Actually, it might turn that the two libraries are implementing the same algorithm with different stopping conditions.

Here is a quote from [the original Minuit paper] on the implemented algorithm (https://www.sciencedirect.com/science/article/pii/0010465575900399).
image

and the stopping criteria

So,

  • Is Minuit doing BFGS or its ancestor?
  • From my experience, EDM is a good indicator of convergence. Is there anything similar in the current implementation of optimizers?
  • Is there a way to compute EDM with Julia, e.g. in Optim?

Thanks

(pin @pkofod, @andreasnoack, @anriseth from Optim/bfgs.jl)

1 Like

It’s doing something very similar to BFGS, look up variable metric or quasi-Newton methods. The stopping criterion is a test of a “hypothesis” that the gradient is zero that only makes sense for statistical problems. No this is not implemented in Optim or NLopt but you could do it with a callback I think. Many of these methods (DFP, BFGS, …) come from the econometrics/statistics literature so you will sometimes find such stopping criterions in the original papers, but they’re rarely used in general purpose software.

2 Likes

Many thanks for the reply.

What should I look for? Could you expand, please?

Yes, I would like to try something in this spirit. What do you have in mind for a callback?
EDM requires hessian that is very expensive unless it is a by-product of minimization.

the objective stopping condition looks like a great thing to have.
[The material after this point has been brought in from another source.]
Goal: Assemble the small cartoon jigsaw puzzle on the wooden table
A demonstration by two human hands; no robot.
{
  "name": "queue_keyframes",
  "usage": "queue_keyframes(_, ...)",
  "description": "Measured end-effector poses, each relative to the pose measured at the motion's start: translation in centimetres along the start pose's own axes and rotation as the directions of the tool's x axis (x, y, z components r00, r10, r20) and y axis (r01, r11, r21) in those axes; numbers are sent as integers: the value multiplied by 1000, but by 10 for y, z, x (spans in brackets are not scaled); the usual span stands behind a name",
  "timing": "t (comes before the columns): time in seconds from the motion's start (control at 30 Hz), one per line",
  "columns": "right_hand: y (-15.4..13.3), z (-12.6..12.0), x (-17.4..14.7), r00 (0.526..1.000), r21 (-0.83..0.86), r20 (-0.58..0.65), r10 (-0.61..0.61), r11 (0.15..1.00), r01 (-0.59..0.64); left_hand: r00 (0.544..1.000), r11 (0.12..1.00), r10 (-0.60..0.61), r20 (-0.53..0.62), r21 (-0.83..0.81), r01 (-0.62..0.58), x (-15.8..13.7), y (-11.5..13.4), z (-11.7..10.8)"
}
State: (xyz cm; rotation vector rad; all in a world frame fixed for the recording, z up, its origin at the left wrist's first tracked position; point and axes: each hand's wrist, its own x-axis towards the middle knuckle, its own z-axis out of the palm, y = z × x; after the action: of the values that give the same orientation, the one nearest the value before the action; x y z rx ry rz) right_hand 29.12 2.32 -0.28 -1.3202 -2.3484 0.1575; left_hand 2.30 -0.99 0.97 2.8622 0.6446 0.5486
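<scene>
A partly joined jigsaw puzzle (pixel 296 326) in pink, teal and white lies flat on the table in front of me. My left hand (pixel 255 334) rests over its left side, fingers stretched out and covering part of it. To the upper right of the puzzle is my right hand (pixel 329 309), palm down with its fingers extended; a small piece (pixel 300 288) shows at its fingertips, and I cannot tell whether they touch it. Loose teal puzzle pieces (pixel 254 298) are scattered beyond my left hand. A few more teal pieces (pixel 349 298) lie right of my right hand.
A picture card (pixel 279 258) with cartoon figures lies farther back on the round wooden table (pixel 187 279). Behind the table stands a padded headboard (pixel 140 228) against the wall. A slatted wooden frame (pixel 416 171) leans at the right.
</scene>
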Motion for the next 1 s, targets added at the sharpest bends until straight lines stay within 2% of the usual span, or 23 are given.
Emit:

With a numerical threshold g_tol I have the impression that sometimes it takes ages to reach 1e-8. However, it is not clear how to adjust it, i.e. if it is safe to do

The stopping criteria can be implemented as follows.

"""
See also MIGrad in Chapter 4: Minuit Commands, https://root.cern.ch/download/minuit.pdf
"""
function miniutestop(state)
    mt = state.metadata
    edm = mt["g(x)"]' * mt["~inv(H)"] * mt["g(x)"] / 2
    edm < 1e-3 * 0.1 * 1.0
end

Here is a minimal working example:

using Distributions, Optim

"""
See also MIGrad in Chapter 4: Minuit Commands, https://root.cern.ch/download/minuit.pdf
""" 
function miunitstop(state)
    mt = state.metadata
    edm = mt["g(x)"]' * mt["~inv(H)"] * mt["g(x)"] / 2
    edm < 1e-3 * 0.1 * 1.0
end

data = randn(1000)
res = optimize([-Inf, 0.0], [Inf, Inf], [0.0, 1.0], Fminbox(BFGS()), Optim.Options(extended_trace=true, callback=miunitstop)) do pars
    -loglikelihood(Normal(pars...), data)
end

Please note that the callback has to be added in Optim.Options along with extended_trace=true for those metadata to be accessible.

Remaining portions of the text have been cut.